The diatonic scale (major or minor) has seven notes.

So does the diabolic scale.

Fiddle music has long been called the devil’s music because of its irresistible appeal: ordinarily god-fearing people begin to tap their feet; dancing, carousing and licentious behaviour surely follow as listeners and players come under the thrall of the music.

Clerics’ve fought the devil’s music for centuries because of its power.

When one stops to think that each tune has evolved over centuries into quite specific arrangements of these seven notes, the magic of the music becomes easier to comprehend.

I always have a favourite tune (currently it’s one of the many tunes I call "the one that goes like this,") that brings me the image of ecstatic druids dancing; of witches, lost in the spell of the tune, rubbing hallucinogens on their genitals to lose themselves more completely in the hypnotic power of the music. The devil gets his due in many fiddle-tune names: Devil in the Woodpile; Up Jumped the Devil; Devil’s Dream.

I prefer being aligned with the devil, somehow. I’ve been known to lecture younger people to listen to Little Richard and/or Jerry Lee Lewis if they really want to get at the heart of rock and roll. They both knew they were going to hell for playing this music; yet they were unable to stop. Now that’s the basis for some intense shit.

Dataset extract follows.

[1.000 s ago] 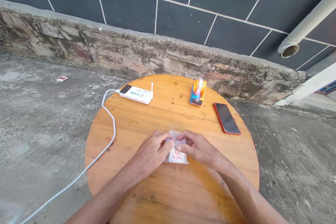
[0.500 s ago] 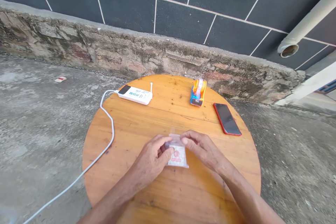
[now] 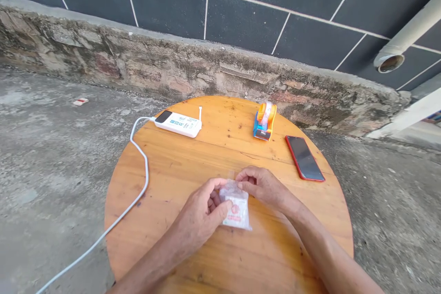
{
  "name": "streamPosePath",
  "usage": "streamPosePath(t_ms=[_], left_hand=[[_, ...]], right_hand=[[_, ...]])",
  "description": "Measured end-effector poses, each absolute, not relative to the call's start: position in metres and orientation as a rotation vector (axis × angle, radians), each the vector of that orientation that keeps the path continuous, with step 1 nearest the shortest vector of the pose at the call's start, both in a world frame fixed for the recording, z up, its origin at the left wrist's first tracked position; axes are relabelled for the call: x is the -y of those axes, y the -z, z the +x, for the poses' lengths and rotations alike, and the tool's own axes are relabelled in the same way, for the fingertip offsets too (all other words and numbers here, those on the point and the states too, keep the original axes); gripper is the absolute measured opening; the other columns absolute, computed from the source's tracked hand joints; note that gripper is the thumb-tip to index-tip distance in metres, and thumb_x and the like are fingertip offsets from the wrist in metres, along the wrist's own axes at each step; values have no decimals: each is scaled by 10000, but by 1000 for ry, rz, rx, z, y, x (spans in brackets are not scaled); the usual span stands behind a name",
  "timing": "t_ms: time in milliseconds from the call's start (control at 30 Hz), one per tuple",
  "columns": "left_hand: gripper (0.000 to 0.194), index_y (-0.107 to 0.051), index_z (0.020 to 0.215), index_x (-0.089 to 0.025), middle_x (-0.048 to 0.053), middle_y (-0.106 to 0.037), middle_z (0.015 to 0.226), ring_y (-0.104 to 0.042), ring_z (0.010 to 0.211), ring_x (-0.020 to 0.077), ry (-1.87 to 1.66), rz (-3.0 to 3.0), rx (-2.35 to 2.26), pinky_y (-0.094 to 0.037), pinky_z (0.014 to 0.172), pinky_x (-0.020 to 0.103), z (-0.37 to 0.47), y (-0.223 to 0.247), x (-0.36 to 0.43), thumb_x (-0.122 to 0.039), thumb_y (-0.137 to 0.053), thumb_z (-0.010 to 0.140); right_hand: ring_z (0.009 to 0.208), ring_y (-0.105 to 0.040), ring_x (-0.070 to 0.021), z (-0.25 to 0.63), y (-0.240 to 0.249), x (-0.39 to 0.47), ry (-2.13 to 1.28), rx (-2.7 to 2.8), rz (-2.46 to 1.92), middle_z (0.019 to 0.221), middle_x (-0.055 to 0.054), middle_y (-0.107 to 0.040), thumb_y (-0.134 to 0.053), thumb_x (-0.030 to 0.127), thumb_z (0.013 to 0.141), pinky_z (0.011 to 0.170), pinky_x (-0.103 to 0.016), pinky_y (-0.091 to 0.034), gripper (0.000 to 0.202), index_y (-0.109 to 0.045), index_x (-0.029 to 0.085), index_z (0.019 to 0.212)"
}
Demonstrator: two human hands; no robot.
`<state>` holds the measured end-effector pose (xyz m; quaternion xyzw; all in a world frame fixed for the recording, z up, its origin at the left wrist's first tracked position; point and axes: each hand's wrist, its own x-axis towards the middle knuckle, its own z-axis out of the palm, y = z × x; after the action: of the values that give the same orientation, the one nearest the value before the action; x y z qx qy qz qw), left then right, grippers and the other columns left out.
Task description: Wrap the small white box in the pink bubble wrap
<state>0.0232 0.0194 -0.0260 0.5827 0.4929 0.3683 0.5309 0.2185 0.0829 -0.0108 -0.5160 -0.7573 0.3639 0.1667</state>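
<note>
A small clear plastic packet (image 3: pixel 237 211) with a white item and red print inside lies near the middle of the round wooden table. My left hand (image 3: pixel 206 204) grips its left side, thumb on the front and fingers curled behind the upper left edge. At the packet's top right corner, my right hand (image 3: pixel 258 186) pinches the plastic between thumb and forefinger. A short clear strip stands out above the packet's top edge, between the two hands.
On the round table (image 3: pixel 155 193), a white power bank (image 3: pixel 178 123) with a white cable (image 3: pixel 144 170) sits back left. An orange and blue tape dispenser (image 3: pixel 264 121) stands back right, beside a red-edged phone (image 3: pixel 305 158). Behind is a stone ledge (image 3: pixel 179 73).
The packet has tilted and shifted slightly down and right in view. My right hand has closed on its top corner. The view has shifted a little.
</note>
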Motion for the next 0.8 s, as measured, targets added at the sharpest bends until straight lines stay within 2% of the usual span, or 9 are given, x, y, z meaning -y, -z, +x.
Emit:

Get into music in the diabolic scale. Perhaps the best window to the power of the music, to the symbiosis of tune and dance is found in Morris-dancing: like a lizard or an amaranth plant, it is instantly recognizable and something primeval and ancient. And check out Reverend Ken’s Celtic jam Sunday afternoons at the Arms.

As my pal Riffraffi says "Satan needs some loving too / it’s the Christian thing to do / ...so get yer ass way up high / it’s leap-frog Poppa Satan style / ’cause Satan’s only human and he needs some loving too."